## [EXERCISE BRIEF]
Exactly the lines from the opening of the data through the line containing "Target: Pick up" should be reproduced, please, with nothing added.

Segment Open

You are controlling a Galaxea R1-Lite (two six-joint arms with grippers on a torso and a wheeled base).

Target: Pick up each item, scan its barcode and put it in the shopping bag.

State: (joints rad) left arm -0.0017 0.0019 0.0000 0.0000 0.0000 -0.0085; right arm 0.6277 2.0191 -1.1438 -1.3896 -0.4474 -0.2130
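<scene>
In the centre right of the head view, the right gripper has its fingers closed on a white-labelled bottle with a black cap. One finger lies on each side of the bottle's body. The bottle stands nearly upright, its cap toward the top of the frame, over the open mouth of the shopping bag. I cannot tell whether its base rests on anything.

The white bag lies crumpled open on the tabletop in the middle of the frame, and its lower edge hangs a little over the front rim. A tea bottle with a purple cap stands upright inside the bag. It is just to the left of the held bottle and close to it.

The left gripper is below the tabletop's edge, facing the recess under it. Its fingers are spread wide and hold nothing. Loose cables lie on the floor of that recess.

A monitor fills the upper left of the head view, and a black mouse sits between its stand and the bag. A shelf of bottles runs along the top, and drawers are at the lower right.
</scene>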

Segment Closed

## [OUTPUT OF THE TASK]
You are controlling a Galaxea R1-Lite (two six-joint arms with grippers on a torso and a wheeled base).

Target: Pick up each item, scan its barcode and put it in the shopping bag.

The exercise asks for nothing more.